Close them all down, let the people live in the dark - or would that cause even more deaths?
More proof that the loons would prefer the human race to revert to cave man days. First the fight any nuclear plant construction and then they complain about the current technology. Just like gas prices, they can't live with their own policies.
What the report lacks in mention of a direct link, proof that these individuals died from soot from the power plants and nothing else.
It is all the fault of President Bush. Doncha know?
Overblown by the environmentalists, IMO.
Actually, I'm not a prophet or a seer. I just do good science and apply logic and reason, which is something beyond the abilities of most environmental whackos.
I was expecting some report about how a load of soot had been accidentally dumped on someone at least. There are a lot of horses in Kentucky too, may be that's the cause of death.
since the article and this study is drawing correlations, I thought I would too
This reminds me of the lawsuit from North Carolina against the Midwest for sending smog to his state.
I read an article in the WSJ, last week, that said Clean Air Act is supposed to be the next campaign issue that the Democrats are going to hit Bush with, just like arsenic in the water.
But critics said the study -- completed by Abt Associates, Inc., the company that analyzes air pollution strategies for the Bush Administration and U.S. Environmental Protection Agency -- unfairly focused on power plants,.....
Yep, and this article is one of the opening salvos. "George W. is compromising our health" will be their drum-beat. What garbage.
Oh, well then, let's not build anymore of those. People are just going to have to stop using electricity.

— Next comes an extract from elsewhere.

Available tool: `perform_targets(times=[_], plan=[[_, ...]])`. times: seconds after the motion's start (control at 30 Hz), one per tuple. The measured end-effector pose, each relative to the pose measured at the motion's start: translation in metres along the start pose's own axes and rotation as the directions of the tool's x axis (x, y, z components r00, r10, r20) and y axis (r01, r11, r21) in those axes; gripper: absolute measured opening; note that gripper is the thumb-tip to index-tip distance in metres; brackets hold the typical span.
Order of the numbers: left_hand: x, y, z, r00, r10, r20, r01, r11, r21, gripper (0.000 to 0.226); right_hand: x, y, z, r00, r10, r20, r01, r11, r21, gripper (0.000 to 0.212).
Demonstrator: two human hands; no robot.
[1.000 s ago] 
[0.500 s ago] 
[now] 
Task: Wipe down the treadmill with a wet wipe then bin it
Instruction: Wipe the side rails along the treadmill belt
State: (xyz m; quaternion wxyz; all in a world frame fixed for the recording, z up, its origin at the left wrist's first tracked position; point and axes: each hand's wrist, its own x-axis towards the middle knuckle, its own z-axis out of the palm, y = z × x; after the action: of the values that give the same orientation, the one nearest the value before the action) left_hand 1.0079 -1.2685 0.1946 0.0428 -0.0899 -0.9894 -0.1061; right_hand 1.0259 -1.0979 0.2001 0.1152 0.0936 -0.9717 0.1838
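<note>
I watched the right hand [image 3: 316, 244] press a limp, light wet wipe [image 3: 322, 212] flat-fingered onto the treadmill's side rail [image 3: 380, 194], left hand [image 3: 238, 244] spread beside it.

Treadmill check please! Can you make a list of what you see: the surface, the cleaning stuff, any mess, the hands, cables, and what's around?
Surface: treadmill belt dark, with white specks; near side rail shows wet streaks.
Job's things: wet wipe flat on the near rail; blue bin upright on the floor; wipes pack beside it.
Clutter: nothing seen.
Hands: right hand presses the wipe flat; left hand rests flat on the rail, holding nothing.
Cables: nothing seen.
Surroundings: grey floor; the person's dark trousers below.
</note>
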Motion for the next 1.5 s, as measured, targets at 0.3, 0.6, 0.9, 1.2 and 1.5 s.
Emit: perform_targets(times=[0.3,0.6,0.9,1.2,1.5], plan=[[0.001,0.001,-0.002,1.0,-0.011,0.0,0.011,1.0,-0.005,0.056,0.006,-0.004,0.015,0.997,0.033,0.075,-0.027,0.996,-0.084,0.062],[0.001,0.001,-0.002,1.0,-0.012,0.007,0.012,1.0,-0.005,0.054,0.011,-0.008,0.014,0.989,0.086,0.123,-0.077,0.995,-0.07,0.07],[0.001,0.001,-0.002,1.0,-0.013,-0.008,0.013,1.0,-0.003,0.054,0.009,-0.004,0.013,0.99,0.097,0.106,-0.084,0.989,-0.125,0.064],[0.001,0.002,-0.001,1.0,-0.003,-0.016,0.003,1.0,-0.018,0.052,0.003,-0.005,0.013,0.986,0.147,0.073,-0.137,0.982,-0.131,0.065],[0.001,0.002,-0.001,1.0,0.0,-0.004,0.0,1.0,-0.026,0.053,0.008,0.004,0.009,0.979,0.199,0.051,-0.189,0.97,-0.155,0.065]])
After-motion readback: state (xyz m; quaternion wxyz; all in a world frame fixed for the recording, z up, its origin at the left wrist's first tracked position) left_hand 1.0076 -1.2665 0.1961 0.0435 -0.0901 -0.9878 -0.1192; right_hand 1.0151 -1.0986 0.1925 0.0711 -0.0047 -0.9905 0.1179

What did they say about refineries?
Don't get me started on this subject. Limited refining capacity is the primary cause of price and supply problems in the U.S. Crude has little to do with price increases. Thank you very much Bill Clintoon and friends!
If the oil industry had some incentive (tax breaks) to increase their refining capacity AND less regulation from the anti-oil EPA pukes, our gasolene prices would drop like a stone.
Nuclear is the way to go.
Yes, but it is so easy to counter this. You simply say, Of course we must continue to make power plants cleaner. But that does not mean we have to turn out the lights. The Democrats want to shut down the power plants. Their only solution for the disruption, for you being without power, is that you will have to adjust your lifestyle.
But we can have clean power and abundant power so long as we use our technology and take a well reasoned instead of a fanatical approach to energy and environmental issues in America.
As an additional note: We could make far more progress in air quality if we focused for a bit on the air blowing into the U.S. from other countries. Our power plants are 99% of the way there. Getting to 100% is a very, very expensive proposition. For far less money we could help countries like Mexico, China and Germany to stop polluting so much. And the improvement to world air quality would be far greater.
It is not just a matter of where we can get the most effect for the dollar spent. It is where we can have the biggest and fastest impact on the problem of worldwide air pollution.